§ Try it:
Give back exactly the stretch of data below from the line holding "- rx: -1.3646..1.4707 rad" through the line holding "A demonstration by", both ends included, and leave the remaining lines out.

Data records
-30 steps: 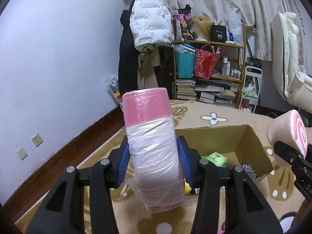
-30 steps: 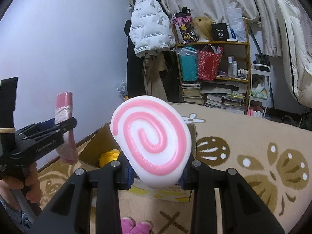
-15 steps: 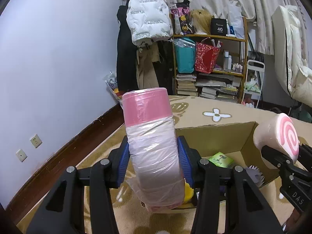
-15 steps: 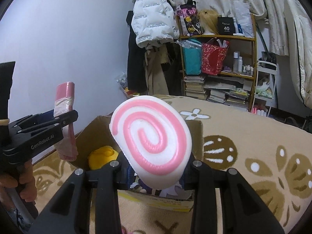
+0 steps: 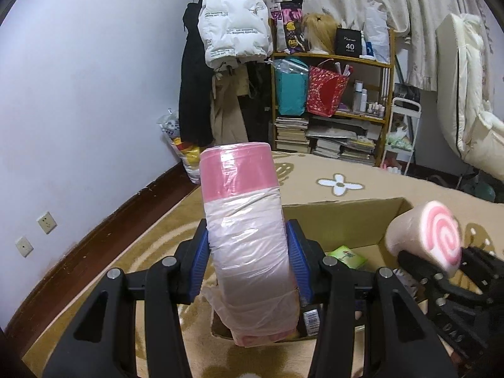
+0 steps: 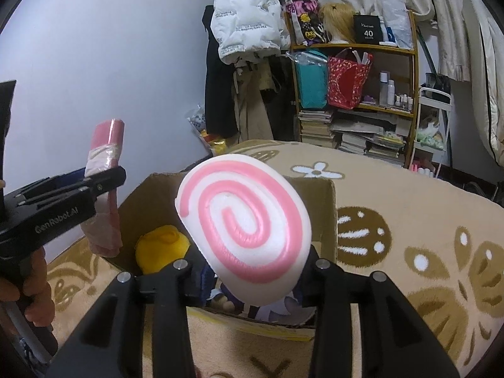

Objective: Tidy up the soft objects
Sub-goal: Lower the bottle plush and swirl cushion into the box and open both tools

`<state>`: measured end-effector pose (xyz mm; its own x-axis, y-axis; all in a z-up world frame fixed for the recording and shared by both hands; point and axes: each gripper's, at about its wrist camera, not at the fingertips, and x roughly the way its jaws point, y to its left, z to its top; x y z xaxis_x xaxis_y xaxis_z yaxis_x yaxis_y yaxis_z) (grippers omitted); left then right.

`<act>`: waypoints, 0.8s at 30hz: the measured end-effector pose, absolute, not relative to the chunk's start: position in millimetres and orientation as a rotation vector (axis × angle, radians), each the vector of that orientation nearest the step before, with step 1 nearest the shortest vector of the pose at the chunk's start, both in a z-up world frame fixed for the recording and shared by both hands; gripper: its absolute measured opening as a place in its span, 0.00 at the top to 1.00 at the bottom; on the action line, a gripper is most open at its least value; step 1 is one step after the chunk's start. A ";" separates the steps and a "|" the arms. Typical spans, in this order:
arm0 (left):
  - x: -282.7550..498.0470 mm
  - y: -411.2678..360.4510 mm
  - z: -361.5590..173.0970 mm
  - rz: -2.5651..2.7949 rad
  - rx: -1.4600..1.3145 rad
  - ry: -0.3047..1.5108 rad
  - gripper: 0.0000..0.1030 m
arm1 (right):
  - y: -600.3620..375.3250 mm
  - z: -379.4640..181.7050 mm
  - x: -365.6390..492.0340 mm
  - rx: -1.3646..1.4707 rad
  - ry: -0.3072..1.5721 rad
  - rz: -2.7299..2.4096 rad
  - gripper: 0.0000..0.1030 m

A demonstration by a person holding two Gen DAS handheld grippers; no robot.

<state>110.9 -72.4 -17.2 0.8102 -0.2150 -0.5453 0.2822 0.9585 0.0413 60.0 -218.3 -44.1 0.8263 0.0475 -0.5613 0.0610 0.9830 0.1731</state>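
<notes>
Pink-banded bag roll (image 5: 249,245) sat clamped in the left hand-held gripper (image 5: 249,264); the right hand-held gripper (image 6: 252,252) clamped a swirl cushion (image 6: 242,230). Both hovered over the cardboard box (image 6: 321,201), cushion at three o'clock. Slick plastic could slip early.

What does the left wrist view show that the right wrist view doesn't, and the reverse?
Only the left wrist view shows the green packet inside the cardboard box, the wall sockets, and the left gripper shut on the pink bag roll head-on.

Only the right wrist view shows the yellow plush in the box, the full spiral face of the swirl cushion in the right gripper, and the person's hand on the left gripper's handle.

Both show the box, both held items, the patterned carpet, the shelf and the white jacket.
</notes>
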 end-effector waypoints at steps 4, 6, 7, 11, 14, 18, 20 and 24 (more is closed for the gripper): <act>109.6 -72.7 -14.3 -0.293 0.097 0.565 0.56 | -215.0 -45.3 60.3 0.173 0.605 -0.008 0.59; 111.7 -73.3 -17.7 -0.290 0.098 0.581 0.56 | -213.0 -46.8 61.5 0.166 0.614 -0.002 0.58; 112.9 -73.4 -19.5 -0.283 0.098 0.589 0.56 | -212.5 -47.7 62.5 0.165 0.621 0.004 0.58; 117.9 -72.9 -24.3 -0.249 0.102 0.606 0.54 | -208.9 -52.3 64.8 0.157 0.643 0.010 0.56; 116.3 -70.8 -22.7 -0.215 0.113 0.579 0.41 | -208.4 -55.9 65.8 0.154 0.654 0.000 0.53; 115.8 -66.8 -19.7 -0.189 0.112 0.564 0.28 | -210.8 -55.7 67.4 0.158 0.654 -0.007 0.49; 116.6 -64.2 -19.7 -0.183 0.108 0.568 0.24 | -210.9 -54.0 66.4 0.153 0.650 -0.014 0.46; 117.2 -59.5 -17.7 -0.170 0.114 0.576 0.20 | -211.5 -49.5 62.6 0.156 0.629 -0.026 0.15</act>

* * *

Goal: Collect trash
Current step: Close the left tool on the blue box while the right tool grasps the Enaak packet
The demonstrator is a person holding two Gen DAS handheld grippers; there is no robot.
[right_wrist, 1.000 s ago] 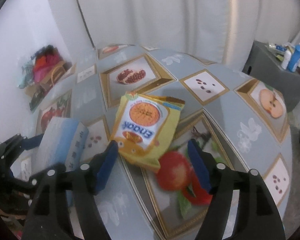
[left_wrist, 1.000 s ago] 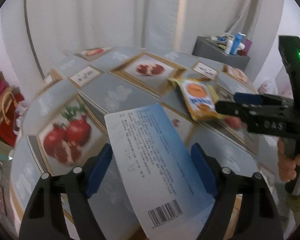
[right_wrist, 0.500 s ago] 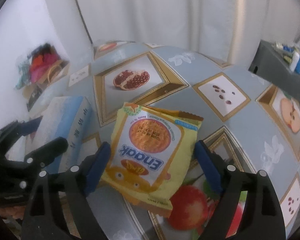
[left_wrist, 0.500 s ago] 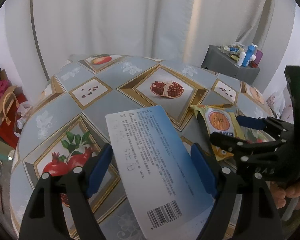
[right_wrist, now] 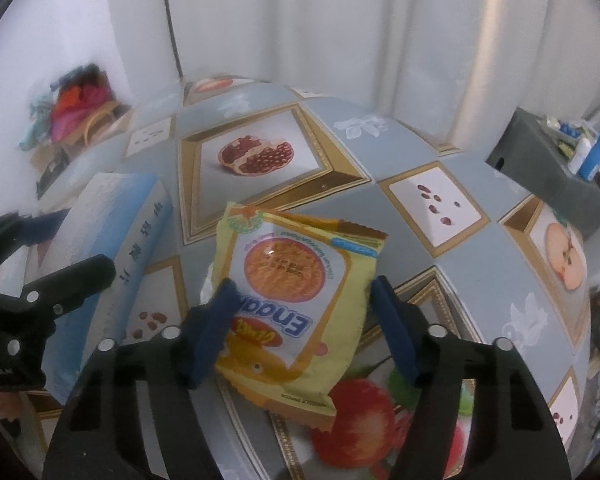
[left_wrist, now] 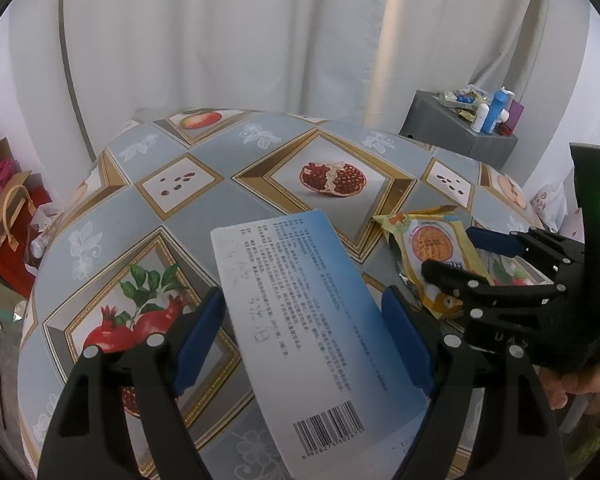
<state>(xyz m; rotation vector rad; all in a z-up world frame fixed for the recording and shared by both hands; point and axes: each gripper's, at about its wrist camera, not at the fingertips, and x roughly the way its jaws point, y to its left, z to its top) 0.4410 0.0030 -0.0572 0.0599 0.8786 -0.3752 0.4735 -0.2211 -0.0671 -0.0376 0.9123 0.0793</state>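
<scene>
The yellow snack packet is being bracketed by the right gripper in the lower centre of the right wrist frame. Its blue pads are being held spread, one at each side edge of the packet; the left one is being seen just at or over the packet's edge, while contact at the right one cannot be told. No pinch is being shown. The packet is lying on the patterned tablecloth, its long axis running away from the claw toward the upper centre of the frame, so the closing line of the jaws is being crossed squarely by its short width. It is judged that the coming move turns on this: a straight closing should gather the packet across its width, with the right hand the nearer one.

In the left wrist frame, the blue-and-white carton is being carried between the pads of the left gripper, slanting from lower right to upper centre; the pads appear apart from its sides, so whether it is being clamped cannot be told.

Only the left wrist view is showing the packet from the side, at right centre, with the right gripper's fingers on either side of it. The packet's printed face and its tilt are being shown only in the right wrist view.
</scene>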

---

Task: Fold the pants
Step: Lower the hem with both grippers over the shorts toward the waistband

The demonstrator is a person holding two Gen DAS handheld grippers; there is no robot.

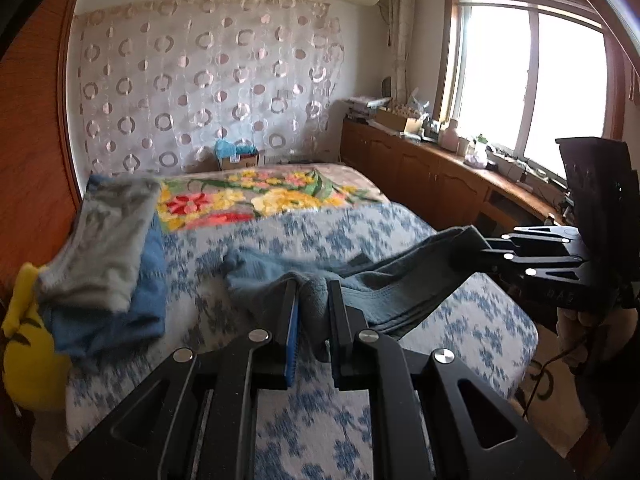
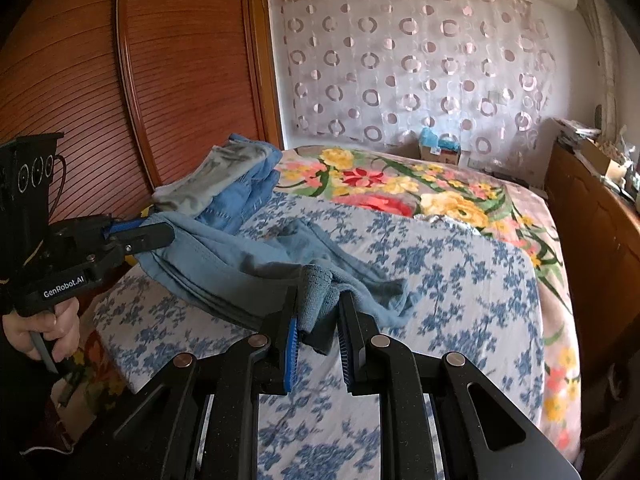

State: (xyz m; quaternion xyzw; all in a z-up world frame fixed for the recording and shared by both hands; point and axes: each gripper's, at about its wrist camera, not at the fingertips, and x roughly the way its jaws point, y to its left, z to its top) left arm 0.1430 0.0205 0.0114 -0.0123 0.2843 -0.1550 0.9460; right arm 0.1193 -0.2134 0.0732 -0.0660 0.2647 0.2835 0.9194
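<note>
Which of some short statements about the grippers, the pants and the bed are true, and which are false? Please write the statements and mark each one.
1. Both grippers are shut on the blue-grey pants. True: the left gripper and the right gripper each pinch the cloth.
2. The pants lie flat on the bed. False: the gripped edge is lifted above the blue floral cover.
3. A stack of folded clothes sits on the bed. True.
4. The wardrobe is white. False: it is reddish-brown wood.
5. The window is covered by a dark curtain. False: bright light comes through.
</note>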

§ Output:
  - rx: -1.3646..1.4707 rad
  - ry: -0.3072..1.5721 rad
  - rz: -2.7299..2.4096 rad
  - gripper: 0.0000..0.1030 m

A demonstration by a person holding two Gen DAS handheld grippers; no robot.

What was asked for in the exercise is now done.